Most people who know me also know that I’m not the type who feels comfortable with uncertainty. I think, rethink, and overthink questions that don’t come with obvious answers until I’ve thought myself into an anxiety that prompts me to question the even the simplest, unrelated matters like, did I turn the lights off in my car? (Yes.) Did I lock the door? (Yes.) Did I get all my belongings out of the gym locker? (Yes.)

Whether or not my family members or friends realized it at the times we spoke, they each helped me calm down and slow my thoughts.
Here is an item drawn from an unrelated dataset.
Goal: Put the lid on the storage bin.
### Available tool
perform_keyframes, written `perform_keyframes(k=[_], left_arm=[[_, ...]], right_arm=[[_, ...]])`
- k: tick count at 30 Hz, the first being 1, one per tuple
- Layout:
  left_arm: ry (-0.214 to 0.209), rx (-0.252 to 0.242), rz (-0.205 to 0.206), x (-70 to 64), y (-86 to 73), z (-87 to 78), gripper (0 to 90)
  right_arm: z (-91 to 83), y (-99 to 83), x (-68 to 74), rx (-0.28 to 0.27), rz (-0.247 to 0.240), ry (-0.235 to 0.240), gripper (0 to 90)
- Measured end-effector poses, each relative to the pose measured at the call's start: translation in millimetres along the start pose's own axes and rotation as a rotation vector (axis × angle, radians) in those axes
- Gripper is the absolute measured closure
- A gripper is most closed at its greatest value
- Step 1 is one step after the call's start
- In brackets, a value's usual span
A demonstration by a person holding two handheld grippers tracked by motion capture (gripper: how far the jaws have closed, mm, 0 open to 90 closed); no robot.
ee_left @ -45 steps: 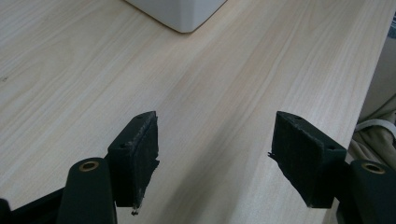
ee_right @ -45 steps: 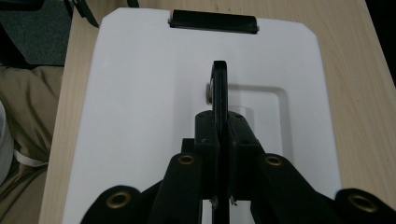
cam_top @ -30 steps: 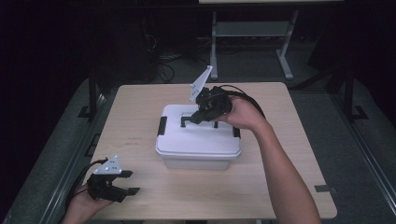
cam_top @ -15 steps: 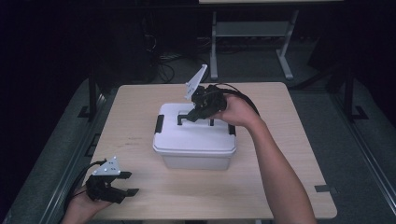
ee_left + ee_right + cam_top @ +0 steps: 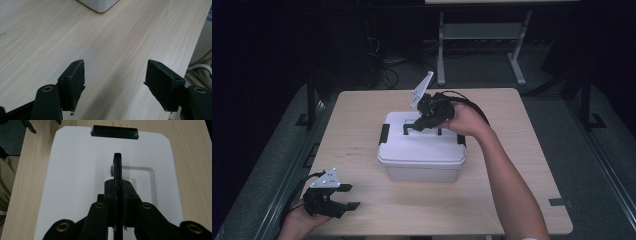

Some did so by sharing moments their own lives, others by providing honest advice from personal experiences, a few by just offering me their time, and one by learning precisely what type of love I needed most.

It was in the midst of this support that I wrote the speech at work about providing for others and finding the joy of living a meaningful life through these acts. It was in the midst of this that I also had the chance to help Candle Boy mentor a high school student, providing him advice and support on his writing.

A couple years have passed since I last attended to my writing tutor duties, so I don’t feel as confident as I might have back then about how successful I was at providing this student with the support he needed. The timing, significance, and effect of each of these events, however, was not lost on me.

There is much to be said and gained from being on the receiving end of others’ support—but there is even more to be found from being the provider and knowing that your work has the potential to bring about even more positive change in the people you touch and affect. Everyone has periods of giving and providing in their lives, so when you can, remind yourself of how much you have benefitted from others providing for you and continue to pay it forward. You don’t know how much good you could be putting into the world.